Monday, September 20, 2021

Marxists at the University

 

Mrs ERJ was marveling at college professors and public school teachers unshakable commitment to the Left.

I had an insight I shared with her.

In their experience, totalitarianism works and works very well.

They have near-total power over their students.

They are the "smartest one in the room'.

Why would they NOT want to expand this model to the entire nation?

The Insensitivity to Sample-Size Heuristic

This is a clear example of the the Insensitivity to Sample-Size Heuristic.

What looks like a marvelous system to the person swimming in it is a train-wreck to those who do not.

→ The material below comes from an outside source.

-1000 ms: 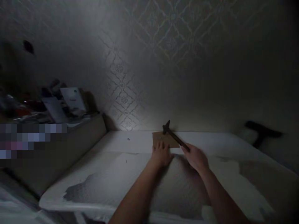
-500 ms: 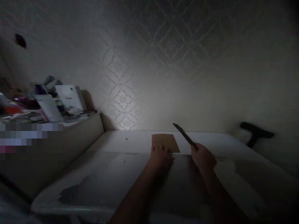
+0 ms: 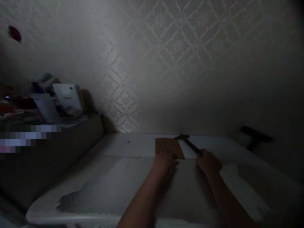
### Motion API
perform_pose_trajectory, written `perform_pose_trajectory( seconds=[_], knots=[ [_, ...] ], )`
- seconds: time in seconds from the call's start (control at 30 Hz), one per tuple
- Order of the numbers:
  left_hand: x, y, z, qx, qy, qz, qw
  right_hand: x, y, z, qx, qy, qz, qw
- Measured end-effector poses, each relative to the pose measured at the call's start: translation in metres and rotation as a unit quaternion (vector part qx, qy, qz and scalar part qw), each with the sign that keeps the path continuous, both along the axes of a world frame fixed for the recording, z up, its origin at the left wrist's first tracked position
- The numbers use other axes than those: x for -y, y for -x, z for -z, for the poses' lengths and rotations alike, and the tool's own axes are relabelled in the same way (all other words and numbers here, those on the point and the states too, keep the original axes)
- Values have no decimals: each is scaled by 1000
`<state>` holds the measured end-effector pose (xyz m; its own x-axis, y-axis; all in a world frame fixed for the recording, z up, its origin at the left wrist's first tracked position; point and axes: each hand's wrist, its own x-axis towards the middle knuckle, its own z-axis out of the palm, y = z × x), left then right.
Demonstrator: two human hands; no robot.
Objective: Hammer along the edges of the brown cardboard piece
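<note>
The room is dim. A small brown flat board (image 3: 169, 146) lies on the white table (image 3: 118, 177) near the wall. My left hand (image 3: 165, 162) rests on the board's near edge, its fingers curled down against it. My right hand (image 3: 209, 162) is closed round the handle of a dark hammer (image 3: 188, 143). The hammer's head lies low at the board's far right corner.
A patterned wall rises right behind the table. To the left stands a lower cabinet (image 3: 59, 142) piled with papers, boxes and clutter. A dark T-shaped object (image 3: 255, 138) sits at the far right by the wall.
The hammer rose off the board half a second ago and has now come down at the board's far right corner. My left hand has stayed at the board's near edge.
</note>
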<state>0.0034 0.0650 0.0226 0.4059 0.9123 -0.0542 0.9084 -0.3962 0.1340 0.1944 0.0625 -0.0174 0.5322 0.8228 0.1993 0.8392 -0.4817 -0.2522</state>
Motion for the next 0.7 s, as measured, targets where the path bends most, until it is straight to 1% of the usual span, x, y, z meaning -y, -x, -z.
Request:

The two major issues can be quickly listed:

The system is an enormous resource sink. The true cost to put a kid in college for a year is approximately $40k and then you can add another $40k in opportunity costs.

The product is not just mediocre, it is tainted.

Resource sink

You scoffed at the numbers. "Nobody pays $40k a year to go to college."

Granted, very few students attend private universities. But going to a public university isn't less expensive. The difference is that the public coffers subsidize the tuition.

Throw in the capital expenses, pensions and benefits that are often hidden in other budgets and you are probably talking about $40k per student per year regardless of where they attend.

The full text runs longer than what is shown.